** Exercise brief **
Which lines of the entries below contain the string "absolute"? Copy each one.

(Records contained in a dataset)
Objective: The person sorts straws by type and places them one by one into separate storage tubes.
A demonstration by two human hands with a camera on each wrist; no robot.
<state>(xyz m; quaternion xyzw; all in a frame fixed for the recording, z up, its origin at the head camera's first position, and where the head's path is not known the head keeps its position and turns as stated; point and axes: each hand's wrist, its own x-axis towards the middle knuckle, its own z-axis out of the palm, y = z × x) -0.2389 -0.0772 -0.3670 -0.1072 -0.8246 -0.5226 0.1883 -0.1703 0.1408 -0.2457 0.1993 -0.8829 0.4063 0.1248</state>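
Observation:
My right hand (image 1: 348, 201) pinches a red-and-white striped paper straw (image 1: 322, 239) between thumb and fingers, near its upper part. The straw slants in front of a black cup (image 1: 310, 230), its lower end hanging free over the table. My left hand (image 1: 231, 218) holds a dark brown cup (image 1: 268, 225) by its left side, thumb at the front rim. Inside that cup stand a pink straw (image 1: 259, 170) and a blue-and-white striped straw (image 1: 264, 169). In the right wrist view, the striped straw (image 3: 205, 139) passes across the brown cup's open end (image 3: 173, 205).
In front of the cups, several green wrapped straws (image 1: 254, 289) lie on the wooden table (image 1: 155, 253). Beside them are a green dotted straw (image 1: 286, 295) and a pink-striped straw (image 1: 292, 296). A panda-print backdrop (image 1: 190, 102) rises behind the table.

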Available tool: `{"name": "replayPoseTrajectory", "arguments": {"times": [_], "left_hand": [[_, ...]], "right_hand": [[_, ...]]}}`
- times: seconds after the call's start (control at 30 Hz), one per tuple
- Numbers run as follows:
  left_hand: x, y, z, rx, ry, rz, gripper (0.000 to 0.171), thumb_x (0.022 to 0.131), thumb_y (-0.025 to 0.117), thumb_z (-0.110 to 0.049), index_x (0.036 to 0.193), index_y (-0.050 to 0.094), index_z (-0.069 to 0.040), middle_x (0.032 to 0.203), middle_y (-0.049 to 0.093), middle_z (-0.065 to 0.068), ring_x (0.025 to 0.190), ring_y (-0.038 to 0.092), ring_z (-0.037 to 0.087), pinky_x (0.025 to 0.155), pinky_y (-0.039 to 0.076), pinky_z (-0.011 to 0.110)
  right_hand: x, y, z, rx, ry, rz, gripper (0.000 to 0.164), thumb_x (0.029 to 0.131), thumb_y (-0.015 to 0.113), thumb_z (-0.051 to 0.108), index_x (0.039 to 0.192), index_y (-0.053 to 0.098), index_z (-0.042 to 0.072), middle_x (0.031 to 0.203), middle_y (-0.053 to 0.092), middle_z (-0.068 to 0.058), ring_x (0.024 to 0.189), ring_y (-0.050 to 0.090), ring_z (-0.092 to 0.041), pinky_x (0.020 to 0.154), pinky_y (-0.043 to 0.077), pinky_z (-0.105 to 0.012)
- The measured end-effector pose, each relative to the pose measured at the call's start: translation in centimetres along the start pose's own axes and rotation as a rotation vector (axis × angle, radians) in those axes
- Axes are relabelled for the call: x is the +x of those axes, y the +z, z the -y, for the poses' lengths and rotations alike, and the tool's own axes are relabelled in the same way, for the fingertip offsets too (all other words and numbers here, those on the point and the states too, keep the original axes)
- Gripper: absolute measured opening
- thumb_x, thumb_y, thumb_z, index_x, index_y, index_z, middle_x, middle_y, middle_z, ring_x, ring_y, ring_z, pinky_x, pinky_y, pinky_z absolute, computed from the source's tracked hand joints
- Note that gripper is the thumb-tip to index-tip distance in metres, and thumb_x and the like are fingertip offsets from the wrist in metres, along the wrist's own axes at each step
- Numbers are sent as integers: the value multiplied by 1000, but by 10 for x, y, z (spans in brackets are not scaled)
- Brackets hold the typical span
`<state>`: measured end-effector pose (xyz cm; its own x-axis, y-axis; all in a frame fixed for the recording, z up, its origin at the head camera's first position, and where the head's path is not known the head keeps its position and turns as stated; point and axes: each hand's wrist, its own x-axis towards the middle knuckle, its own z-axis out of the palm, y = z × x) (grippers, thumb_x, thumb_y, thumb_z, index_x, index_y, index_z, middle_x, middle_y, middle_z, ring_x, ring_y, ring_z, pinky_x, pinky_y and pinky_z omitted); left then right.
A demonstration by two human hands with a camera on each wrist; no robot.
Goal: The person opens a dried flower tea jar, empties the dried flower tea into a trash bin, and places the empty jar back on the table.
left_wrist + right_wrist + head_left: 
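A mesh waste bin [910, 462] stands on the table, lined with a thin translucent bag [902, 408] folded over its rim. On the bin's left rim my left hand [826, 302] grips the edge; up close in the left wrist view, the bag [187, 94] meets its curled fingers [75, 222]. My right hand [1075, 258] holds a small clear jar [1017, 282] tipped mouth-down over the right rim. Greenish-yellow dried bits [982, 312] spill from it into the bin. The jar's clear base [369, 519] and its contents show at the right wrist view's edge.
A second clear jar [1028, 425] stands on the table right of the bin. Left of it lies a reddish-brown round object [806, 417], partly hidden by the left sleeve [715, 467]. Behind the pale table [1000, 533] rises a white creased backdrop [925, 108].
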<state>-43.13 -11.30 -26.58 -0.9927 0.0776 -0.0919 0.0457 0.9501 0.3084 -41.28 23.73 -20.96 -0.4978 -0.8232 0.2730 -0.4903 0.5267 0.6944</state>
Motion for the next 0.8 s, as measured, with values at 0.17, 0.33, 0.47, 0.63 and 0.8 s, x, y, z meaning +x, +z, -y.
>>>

** Solution to the exercise **
- Gripper: absolute measured opening
- thumb_x, thumb_y, thumb_z, index_x, index_y, index_z, middle_x, middle_y, middle_z, ring_x, ring_y, ring_z, pinky_x, pinky_y, pinky_z absolute, computed from the source's tracked hand joints

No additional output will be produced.